It is fitting that Doge Pietro II Orseolo was the one to start this great tradition. Orseolo’s rule marked a time of great expansion for the city-state of Venice. By creating peace between competing families within the state, and re-establishing trade with the surrounding Byzantine and Holy Roman Empires, he laid the foundations for Venice to become a superpower in the region. The sea was the central part of Venetian culture and also what made Venice accessible to the trading empires. Venice’s control over the Adriatic, with its fleets of ships, allowed the city-state to put down pirates and combat invading forces during Orseolo’s reign. It also facilitated trade and commerce, covering routes to the Aegean and Black seas, which allowed Venetians to meet the traders who came overland from Central Asia and around the Caspian Sea and so link up with the Silk Road. Venice remained a dominant maritime power well into the seventeenth century, and the city’s great wealth, on which the musical and artistic dominance of the European late Renaissance was built, came directly from this.

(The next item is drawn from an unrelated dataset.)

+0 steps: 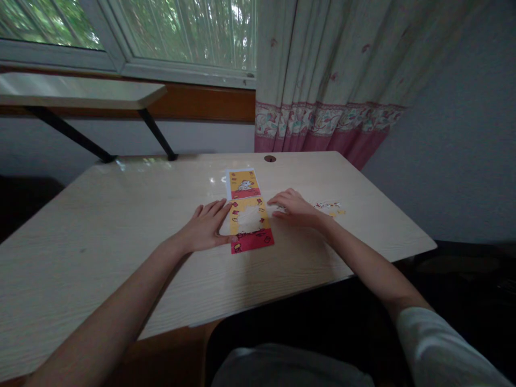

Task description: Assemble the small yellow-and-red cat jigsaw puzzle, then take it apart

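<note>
A yellow-and-red puzzle board (253, 239) lies flat on the desk, with a pale, irregular blank area in its middle. Spread across its left edge is my left hand (205, 228), thumb near the lower corner and fingers by the upper one. Directly beyond the board is a picture card (244, 185) with a white animal on yellow and red. Just right of the board, my right hand (296, 208) has curled fingers around a small patterned puzzle piece (281, 208), mostly hidden by the hand. Loose puzzle pieces (336, 207) lie past my right wrist, partly covered by it.
The light wooden desk (121, 226) has a round cable hole (270, 159) near its back edge. A raised shelf (80, 92) on dark supports stands at the back left. Behind are a window (185, 32) and a floral curtain (314, 80) with a pink hem.
</note>
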Action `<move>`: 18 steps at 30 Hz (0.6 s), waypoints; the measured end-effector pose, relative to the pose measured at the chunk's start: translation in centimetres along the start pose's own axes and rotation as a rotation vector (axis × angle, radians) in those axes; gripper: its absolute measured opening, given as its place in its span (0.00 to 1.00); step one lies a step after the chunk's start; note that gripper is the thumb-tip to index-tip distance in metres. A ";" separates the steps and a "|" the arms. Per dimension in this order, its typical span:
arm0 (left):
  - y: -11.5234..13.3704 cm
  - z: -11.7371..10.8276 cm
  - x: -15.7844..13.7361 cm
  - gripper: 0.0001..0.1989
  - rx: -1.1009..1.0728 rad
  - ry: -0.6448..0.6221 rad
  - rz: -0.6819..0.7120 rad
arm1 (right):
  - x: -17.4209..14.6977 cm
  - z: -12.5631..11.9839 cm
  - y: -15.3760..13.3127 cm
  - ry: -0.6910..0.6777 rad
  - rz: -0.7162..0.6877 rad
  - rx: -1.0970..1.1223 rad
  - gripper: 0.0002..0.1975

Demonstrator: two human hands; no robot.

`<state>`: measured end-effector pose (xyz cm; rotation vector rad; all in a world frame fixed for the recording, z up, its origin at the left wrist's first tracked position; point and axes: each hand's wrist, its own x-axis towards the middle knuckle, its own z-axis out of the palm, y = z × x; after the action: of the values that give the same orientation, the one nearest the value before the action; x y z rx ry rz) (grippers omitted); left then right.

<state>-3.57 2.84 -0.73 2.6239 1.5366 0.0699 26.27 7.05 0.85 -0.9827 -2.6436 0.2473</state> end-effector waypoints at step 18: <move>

By the sixteenth century the ceremony had changed a little. It began at dawn with a simple mass in St Mark’s. Following this the Vera (a simple gold ring) was issued by city officials, and the Doge, accompanied by the most important city ambassadors dressed in their scarlet robes and finery, would board the Bucentoro and be rowed to the centre of the lagoon by four-hundred oarsmen. Whist the party moved across the water the choir of St Mark’s sang motets and the church bells rang out all over the city. Also aboard the Bucentoro was the Piffari – the Doge’s famous ensemble of six trumpeters playing silver trumpets. Fanfares, singing and drumming would have accompanied this procession. The Bucentoro was followed by a parade of thousands of other smaller boats, hired gondolas, and galleys, all decked out in ceremonial bunting made of silk canopies and flags. The Bucentoro would stop near the convent of St Elena, where it was met by another boat, containing the Patriarch of Castello. The Patriarch would board the Bucentoro, bless the Doge with consecrated water, and intone the Oremus. After this the procession would proceed to the mouth of the lagoon, the point at which the Lido naturally opens the waters of Venice to the Adriatic, and the actual ceremony of the casting of the ring would take place. The boats then proceeded to the church of San Nicolò on the island of Lido for an elaborate solemn mass followed by a lavish banquet which lasted until the evening.
The ceremony has changed in meaning over the years. When it began, it was timed to mark the anniversary of the important achievements of Orseolo. In the 1200s the ceremony gradually became more of a spring festival and a marker of the beginning of theatre season. It also changed to take on more religious significance as part of the Festa Della Sensa or Feast of the Ascension, which celebrates Christ’s rebirth in the Christian faith. After the fall of the Venetian republic in 1796 at the hands of Napoleon, the ceremony was dropped for 169 years. In 1965, however, Lo Sposalizio was re-launched to celebrate the city’s heritage and create a spectacle for visitors to Venice. Today, whilst fulfilling this somewhat commercial function, it still carries religious significance as part of the Festa Della Sensa. These days this festival, and its regattas, attracts thousands of spectators every year, offering them an exciting show of nautical folklore and tradition.
As per tradition, the festival of 2018 will begin with the classic water parade, made up of the rowing boats from the Venetian Rowing Society and led by the Bissona Serenissima, with the Mayor and the city authorities on board. From St Mark’s, the procession will reach the Port of St Nicolò, where the rite of the marriage of Venice to the sea will be celebrated, with the symbolic launch of a ring into the water. Once the procession reaches the Lido, the church of St Nicolò will host the ritual religious service and this will be followed by a boisterous market, rich with local food, wine and produce in the adjacent square. As in every year, the Festa della Sensa 2018 will end with various Venetian rowing competitions and other traditional events.